- **Exercise brief**: Below are some records. Write out exactly their lines from the one with "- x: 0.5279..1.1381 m" through the one with "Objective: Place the", and leave the pictures behind.

——————

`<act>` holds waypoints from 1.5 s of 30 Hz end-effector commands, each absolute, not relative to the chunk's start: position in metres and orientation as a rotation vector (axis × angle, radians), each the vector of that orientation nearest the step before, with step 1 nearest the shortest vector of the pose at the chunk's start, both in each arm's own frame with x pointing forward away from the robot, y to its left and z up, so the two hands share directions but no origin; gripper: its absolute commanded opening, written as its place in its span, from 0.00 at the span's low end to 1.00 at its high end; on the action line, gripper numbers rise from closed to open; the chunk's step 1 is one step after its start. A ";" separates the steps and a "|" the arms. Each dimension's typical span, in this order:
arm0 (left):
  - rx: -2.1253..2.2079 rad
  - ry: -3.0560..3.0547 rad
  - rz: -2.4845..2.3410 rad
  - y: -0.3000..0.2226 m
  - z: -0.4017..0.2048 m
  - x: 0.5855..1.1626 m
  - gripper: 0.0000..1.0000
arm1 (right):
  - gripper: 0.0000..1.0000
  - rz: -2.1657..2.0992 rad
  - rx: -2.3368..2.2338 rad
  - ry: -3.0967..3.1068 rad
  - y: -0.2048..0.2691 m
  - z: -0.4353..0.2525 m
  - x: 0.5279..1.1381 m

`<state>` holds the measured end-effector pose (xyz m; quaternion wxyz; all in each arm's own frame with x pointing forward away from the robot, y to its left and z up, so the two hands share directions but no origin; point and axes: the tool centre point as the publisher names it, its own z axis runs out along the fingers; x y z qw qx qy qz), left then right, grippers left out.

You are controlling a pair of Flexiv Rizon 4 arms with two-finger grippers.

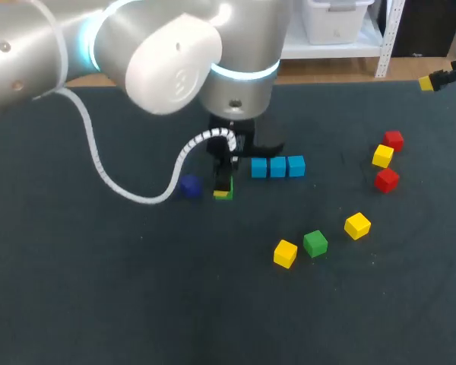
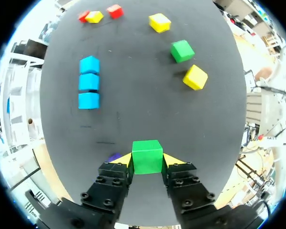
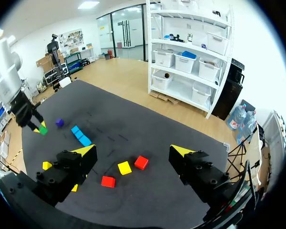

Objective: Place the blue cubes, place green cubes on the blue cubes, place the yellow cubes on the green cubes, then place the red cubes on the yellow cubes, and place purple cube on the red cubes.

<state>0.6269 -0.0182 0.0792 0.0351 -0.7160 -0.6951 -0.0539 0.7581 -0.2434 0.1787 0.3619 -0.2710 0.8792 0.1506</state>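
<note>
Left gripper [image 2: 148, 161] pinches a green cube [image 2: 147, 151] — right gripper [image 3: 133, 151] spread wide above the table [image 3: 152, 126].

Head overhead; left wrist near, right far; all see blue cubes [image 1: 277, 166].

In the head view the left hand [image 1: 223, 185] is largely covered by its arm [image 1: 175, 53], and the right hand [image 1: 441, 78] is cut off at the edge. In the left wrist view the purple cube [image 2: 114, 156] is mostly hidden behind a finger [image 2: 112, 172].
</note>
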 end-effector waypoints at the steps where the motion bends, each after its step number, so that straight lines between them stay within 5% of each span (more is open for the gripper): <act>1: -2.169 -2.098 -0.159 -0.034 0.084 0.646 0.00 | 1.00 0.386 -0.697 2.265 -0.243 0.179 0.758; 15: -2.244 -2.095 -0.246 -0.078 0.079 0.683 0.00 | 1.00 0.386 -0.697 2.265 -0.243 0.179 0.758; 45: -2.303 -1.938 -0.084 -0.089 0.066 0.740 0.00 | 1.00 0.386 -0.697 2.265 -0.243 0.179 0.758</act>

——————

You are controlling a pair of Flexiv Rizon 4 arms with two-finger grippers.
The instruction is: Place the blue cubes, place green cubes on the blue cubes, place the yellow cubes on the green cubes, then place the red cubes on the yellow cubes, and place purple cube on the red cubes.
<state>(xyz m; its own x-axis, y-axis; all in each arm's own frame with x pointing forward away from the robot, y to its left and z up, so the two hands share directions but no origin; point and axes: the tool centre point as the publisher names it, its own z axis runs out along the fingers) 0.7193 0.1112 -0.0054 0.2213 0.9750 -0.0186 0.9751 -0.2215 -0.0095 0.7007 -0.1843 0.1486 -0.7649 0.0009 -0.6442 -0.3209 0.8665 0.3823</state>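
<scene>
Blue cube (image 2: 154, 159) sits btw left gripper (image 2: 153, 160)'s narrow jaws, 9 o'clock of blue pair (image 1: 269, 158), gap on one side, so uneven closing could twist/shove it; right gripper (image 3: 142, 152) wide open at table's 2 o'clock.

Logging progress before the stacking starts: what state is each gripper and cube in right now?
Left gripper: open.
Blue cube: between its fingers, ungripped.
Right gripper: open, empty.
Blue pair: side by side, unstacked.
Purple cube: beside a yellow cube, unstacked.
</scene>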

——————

- **Completed task**:
  - x: 0.5279..1.1381 m

`<state>` holds the measured end-effector pose (xyz m; quaternion wxyz; all in each arm's own frame with x pointing forward away from the robot, y to its left and z up, so the two hands share directions but no origin; point and axes: the tool centre point as the publisher names it, its own z axis runs out along the fingers; x y z qw qx qy qz), left then right, grippers left out.

You are controlling a pair of Flexiv Rizon 4 arms with two-finger grippers.


Objective: Place the blue cubes, place green cubes on the blue cubes, place the yellow cubes on the green cubes, then place the red cubes on the yellow cubes, and place purple cube on the red cubes.

This exercise requires nothing further.